▶ [Exercise]:
Output only the lines of the entries that follow, starting at the one with "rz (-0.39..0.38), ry" and running down to the one with "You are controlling", both included and unchanged.

▶ [Input data]:
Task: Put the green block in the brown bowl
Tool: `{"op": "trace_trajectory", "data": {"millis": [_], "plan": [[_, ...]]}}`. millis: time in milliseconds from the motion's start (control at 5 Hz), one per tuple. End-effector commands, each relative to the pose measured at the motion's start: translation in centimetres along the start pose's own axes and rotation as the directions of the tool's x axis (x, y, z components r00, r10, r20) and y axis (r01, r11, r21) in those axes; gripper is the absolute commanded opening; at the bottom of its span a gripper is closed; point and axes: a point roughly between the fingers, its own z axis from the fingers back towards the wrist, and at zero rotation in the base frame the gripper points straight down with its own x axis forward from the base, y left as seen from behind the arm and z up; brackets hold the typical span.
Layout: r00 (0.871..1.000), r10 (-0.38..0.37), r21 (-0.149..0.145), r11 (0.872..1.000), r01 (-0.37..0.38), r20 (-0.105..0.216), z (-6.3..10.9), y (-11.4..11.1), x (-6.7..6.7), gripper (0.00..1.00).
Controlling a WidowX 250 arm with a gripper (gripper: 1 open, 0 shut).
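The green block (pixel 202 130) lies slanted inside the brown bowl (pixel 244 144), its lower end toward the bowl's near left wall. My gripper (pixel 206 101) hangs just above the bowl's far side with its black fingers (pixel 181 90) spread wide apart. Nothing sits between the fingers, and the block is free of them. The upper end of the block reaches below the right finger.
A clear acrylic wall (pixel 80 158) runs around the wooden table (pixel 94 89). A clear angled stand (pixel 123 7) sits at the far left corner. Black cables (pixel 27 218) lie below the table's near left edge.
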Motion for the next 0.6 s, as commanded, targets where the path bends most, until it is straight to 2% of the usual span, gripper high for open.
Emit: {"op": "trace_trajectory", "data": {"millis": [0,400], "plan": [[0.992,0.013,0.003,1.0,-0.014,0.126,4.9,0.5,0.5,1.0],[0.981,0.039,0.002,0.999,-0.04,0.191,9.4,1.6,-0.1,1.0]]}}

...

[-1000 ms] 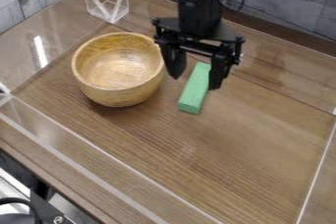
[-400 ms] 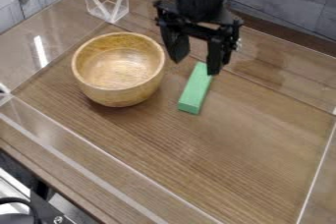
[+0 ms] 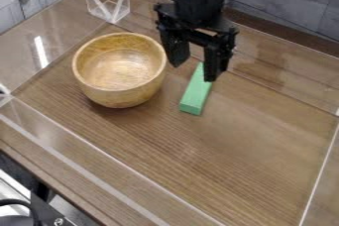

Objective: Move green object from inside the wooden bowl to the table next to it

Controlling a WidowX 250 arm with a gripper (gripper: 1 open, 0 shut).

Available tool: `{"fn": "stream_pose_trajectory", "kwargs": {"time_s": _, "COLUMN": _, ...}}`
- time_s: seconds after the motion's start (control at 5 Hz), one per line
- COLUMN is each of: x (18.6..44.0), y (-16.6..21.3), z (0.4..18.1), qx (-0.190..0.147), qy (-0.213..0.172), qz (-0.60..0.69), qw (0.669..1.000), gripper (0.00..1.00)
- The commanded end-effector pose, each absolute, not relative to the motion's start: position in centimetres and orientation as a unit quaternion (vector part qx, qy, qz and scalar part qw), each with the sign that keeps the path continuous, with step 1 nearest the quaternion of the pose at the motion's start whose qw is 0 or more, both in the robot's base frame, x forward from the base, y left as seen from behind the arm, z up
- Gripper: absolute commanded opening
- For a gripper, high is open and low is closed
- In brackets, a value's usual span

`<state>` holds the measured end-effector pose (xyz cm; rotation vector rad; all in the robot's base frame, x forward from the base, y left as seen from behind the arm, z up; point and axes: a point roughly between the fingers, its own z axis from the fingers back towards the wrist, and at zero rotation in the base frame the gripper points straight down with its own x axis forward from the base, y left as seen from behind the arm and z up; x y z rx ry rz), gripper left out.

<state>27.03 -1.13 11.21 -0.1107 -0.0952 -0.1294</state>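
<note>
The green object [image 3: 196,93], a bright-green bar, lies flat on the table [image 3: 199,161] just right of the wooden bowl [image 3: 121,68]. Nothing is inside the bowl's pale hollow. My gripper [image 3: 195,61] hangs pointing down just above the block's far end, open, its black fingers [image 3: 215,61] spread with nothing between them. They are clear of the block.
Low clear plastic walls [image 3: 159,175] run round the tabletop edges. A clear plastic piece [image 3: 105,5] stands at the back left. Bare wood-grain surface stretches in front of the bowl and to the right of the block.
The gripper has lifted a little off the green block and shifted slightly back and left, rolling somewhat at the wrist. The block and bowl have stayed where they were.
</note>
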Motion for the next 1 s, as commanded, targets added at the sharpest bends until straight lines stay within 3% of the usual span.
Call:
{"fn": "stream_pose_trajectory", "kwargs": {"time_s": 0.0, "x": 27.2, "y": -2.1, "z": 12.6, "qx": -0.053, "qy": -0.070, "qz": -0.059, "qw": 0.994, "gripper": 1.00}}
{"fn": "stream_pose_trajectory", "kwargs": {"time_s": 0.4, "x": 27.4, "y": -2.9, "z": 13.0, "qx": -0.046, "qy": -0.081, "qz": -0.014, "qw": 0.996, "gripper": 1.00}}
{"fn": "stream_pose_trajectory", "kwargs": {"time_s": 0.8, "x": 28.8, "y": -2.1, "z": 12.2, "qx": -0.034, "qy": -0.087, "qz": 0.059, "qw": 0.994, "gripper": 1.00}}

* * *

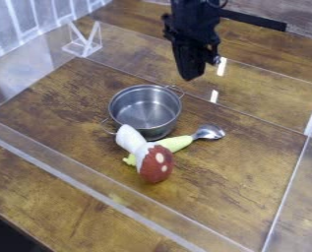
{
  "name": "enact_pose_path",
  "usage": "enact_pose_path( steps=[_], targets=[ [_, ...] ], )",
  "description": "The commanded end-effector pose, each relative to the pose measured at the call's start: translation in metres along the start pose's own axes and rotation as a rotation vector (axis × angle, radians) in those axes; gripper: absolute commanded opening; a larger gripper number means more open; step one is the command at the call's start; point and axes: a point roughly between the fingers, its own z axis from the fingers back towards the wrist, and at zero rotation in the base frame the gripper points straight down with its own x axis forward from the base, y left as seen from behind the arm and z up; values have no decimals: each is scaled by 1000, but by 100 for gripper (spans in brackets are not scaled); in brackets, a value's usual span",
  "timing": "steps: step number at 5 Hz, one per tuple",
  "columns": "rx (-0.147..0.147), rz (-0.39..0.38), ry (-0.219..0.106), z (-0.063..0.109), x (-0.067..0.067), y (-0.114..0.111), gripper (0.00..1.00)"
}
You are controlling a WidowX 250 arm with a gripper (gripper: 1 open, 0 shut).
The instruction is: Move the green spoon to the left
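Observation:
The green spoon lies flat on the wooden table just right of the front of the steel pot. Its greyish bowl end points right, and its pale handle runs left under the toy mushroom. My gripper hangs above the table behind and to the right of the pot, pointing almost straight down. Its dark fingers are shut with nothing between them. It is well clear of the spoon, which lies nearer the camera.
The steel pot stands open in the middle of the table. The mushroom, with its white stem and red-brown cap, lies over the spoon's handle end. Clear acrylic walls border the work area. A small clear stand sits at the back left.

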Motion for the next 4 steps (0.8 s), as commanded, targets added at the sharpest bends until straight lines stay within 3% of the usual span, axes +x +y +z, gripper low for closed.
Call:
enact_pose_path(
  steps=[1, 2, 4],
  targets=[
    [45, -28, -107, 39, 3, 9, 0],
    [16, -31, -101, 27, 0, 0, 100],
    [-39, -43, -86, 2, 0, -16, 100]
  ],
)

▶ [Answer to the problem]:
  "columns": "rx (-0.147..0.147), rz (-0.39..0.38), ry (-0.219..0.106), z (-0.063..0.109), x (-0.067..0.067), y (-0.114..0.111), gripper (0.00..1.00)"
}
You are controlling a WidowX 250 arm with a gripper (gripper: 1 open, 0 shut).

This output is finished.